:: DATASET CONTENT
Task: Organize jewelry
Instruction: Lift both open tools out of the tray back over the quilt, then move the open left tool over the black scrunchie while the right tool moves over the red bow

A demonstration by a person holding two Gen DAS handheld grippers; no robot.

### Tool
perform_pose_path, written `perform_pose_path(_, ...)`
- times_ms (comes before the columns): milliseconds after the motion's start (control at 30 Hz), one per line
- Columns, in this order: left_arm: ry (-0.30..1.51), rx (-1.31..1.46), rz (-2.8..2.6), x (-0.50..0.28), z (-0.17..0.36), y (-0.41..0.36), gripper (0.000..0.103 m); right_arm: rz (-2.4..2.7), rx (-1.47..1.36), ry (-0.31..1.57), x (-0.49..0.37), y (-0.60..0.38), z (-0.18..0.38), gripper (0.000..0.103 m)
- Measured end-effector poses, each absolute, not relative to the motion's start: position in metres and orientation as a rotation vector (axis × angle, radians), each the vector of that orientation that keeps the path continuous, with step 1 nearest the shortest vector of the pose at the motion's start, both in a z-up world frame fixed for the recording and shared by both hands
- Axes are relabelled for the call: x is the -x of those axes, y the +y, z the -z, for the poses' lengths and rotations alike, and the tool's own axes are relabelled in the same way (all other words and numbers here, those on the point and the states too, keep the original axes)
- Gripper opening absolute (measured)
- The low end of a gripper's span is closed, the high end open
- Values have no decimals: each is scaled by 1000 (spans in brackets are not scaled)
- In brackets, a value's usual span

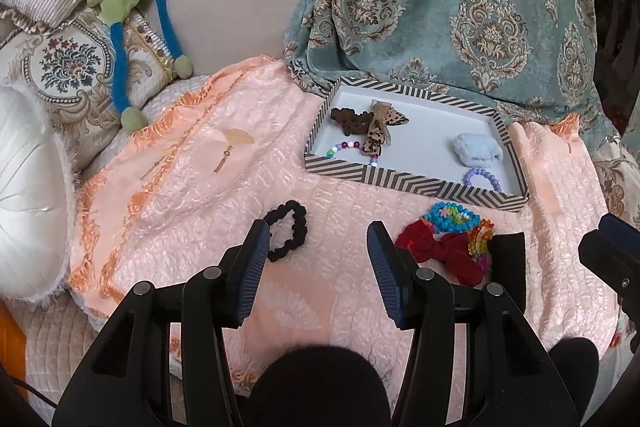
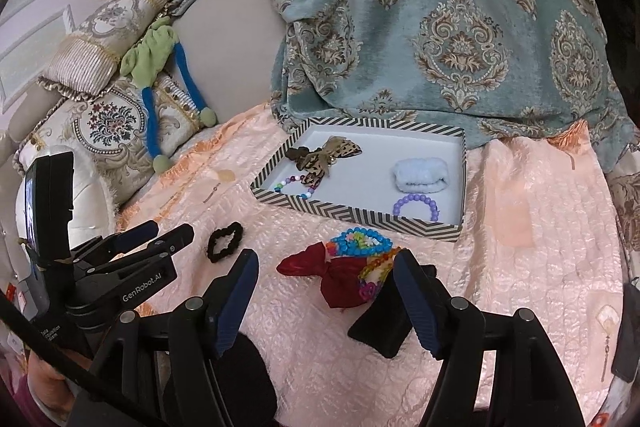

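Striped tray (image 2: 362, 215) of jewelry, jaws empty

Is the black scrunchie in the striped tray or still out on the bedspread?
Out. The black scrunchie lies on the pink bedspread, in front of the striped tray.

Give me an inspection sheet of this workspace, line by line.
Surface: pink quilted bedspread.
Job's things: striped tray holds a leopard bow, blue scrunchie, purple bracelet; outside it lie a black scrunchie, red bow, blue bead bracelet.
Clutter: black block beside the red bow.
Grippers: left gripper and right gripper, jaws open, empty.
Cables: dark cable, lower left.
Surroundings: patterned curtain, cushions, plush toy.
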State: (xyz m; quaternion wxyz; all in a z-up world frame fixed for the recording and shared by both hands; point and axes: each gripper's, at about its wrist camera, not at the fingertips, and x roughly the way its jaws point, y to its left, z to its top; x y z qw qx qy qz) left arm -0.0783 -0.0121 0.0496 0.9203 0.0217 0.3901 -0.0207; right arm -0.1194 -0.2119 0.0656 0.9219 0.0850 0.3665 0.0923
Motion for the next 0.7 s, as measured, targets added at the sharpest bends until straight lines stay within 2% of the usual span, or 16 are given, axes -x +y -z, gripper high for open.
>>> perform_pose_path(700, 814, -47, 23, 81, -44, -1, 51, -201, -170, 767, 121, -207, -62, 69)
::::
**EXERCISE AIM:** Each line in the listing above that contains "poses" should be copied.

**SOLUTION BELOW:**
- Measured end-effector poses, each absolute, not relative to the motion's start: position in metres and orientation as a rotation vector (axis × angle, radians), each the vector of that orientation that keeps the path continuous, with step 1 nearest the shortest vector of the pose at the motion's start, both in a z-up world frame fixed for the recording and shared by both hands
- Axes are relabelled for the call: x is the -x of those axes, y the +y, z the -z, for the poses' lengths and rotations alike, and the tool's own axes are relabelled in the same way (all other words and numbers here, those on the point and the states too, keep the original axes)

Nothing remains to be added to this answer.